GOAL OF THE EXERCISE: Copy the records below exactly, starting at the line that contains "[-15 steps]" and ending at the line that contains "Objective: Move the"; leave out any pictures.

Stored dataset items

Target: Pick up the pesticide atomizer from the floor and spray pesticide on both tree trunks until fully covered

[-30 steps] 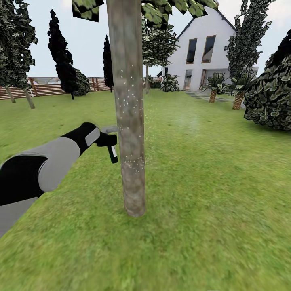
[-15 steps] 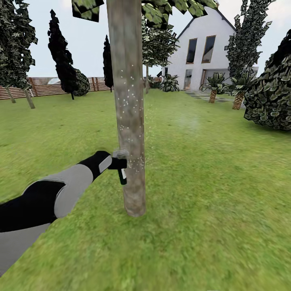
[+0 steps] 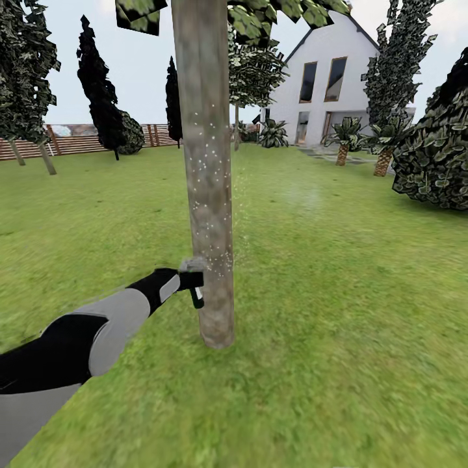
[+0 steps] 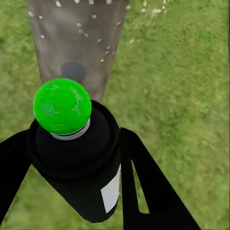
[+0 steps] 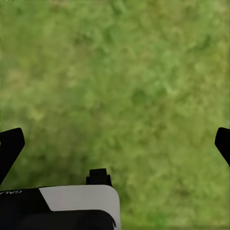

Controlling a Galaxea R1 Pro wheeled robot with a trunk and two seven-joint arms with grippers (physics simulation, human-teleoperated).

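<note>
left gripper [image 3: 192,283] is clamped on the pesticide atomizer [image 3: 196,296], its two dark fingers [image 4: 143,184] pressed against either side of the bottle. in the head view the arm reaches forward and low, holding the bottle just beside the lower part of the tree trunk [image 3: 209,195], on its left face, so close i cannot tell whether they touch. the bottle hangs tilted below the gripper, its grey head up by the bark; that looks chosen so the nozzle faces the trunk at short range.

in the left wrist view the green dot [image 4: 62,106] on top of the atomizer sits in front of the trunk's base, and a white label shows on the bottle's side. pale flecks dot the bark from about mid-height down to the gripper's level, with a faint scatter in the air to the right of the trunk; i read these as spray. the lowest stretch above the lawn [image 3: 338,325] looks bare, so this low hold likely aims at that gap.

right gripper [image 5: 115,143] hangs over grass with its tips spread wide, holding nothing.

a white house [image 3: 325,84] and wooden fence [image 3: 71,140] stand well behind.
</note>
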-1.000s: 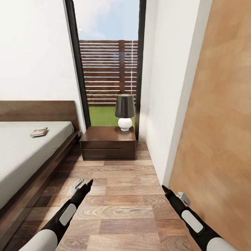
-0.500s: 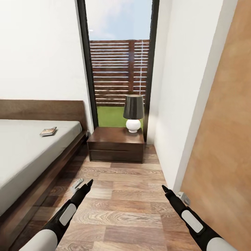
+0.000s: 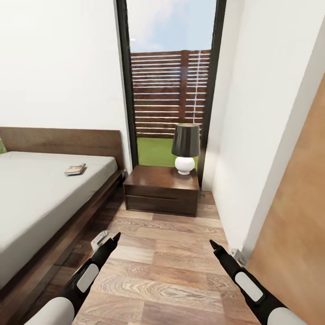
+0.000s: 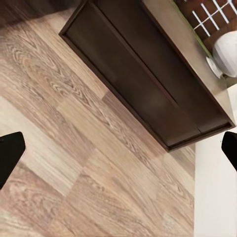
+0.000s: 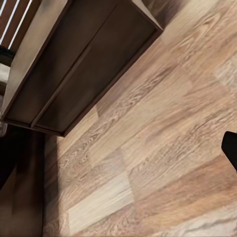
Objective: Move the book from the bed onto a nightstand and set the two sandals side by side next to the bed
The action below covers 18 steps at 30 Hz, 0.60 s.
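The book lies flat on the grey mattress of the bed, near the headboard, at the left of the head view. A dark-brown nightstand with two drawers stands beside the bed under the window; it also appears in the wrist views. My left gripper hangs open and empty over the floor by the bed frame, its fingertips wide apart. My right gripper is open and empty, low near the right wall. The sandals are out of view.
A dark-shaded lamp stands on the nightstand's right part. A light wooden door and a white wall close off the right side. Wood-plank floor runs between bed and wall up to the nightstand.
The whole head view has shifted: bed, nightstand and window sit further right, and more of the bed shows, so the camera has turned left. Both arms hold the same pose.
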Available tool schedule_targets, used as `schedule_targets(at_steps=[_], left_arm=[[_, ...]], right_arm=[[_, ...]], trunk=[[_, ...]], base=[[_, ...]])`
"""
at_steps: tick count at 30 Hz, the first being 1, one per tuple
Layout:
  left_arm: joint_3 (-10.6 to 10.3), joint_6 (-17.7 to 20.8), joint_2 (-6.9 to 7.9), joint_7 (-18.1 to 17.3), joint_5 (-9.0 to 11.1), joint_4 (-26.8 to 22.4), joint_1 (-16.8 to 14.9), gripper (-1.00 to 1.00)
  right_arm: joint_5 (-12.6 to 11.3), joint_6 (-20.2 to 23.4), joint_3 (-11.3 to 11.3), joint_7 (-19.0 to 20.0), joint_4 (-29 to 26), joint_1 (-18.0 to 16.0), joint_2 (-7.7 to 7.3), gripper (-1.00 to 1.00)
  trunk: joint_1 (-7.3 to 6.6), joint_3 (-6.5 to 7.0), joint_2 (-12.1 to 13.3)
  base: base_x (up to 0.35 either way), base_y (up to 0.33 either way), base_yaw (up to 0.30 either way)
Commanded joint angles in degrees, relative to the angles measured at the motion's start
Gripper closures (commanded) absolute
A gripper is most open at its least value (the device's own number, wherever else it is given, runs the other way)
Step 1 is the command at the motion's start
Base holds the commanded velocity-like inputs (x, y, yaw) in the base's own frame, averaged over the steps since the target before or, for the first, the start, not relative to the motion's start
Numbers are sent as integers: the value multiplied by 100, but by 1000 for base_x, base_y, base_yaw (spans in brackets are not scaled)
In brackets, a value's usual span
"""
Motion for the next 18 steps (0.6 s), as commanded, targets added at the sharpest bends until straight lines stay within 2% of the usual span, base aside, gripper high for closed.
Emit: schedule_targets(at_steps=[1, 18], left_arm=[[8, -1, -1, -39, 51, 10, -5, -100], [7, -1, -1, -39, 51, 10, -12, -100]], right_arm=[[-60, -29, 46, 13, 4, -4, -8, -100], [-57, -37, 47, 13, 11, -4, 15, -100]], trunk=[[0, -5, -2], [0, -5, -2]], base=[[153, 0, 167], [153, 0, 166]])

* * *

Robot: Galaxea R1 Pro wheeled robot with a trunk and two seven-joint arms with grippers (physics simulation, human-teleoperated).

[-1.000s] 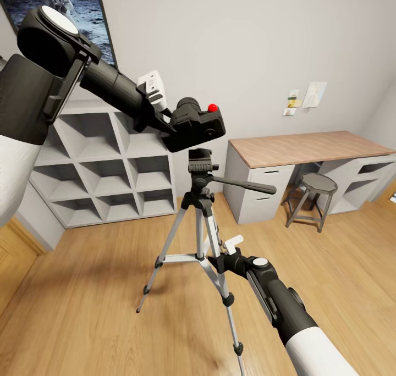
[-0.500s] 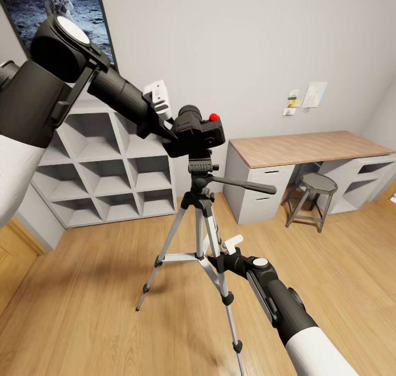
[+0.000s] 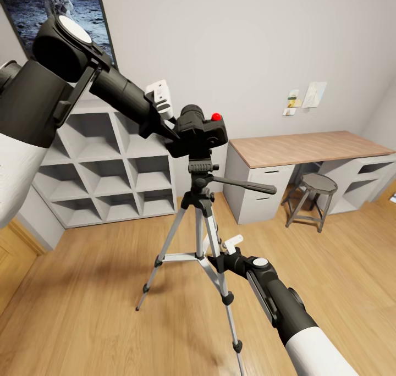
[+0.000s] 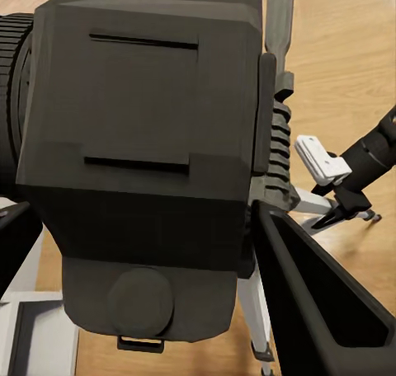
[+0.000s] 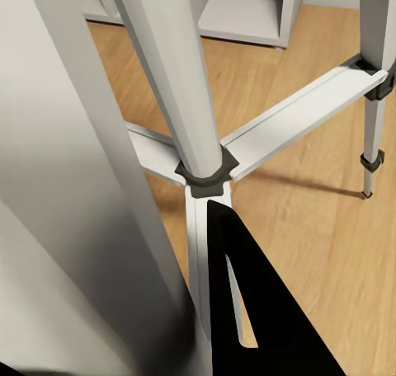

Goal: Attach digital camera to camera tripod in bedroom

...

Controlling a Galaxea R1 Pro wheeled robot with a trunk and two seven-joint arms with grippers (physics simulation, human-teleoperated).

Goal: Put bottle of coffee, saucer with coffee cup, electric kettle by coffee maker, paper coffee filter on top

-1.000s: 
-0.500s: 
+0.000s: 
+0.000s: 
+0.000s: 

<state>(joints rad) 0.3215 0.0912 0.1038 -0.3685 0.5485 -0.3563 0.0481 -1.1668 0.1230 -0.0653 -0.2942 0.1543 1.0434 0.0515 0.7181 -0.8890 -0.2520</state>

ANSWER AREA:
[-15 steps] 
[+0 steps] 
[+0 steps] 
[+0 steps] 

Controlling a Galaxea R1 Pro wheeled robot with a trunk and two seven-joint arms with grippers (physics simulation, human-teleoperated).

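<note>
left gripper [image 3: 192,283] is clamped on the pesticide atomizer [image 3: 196,296], its two dark fingers [image 4: 143,184] pressed against either side of the bottle. in the head view the arm reaches forward and low, holding the bottle just beside the lower part of the tree trunk [image 3: 209,195], on its left face, so close i cannot tell whether they touch. the bottle hangs tilted below the gripper, its grey head up by the bark; that looks chosen so the nozzle faces the trunk at short range.

in the left wrist view the green dot [image 4: 62,106] on top of the atomizer sits in front of the trunk's base, and a white label shows on the bottle's side. pale flecks dot the bark from about mid-height down to the gripper's level, with a faint scatter in the air to the right of the trunk; i read these as spray. the lowest stretch above the lawn [image 3: 338,325] looks bare, so this low hold likely aims at that gap.

right gripper [image 5: 115,143] hangs over grass with its tips spread wide, holding nothing.

a white house [image 3: 325,84] and wooden fence [image 3: 71,140] stand well behind.
</note>
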-1.000s: 
-0.500s: 
+0.000s: 
+0.000s: 
+0.000s: 
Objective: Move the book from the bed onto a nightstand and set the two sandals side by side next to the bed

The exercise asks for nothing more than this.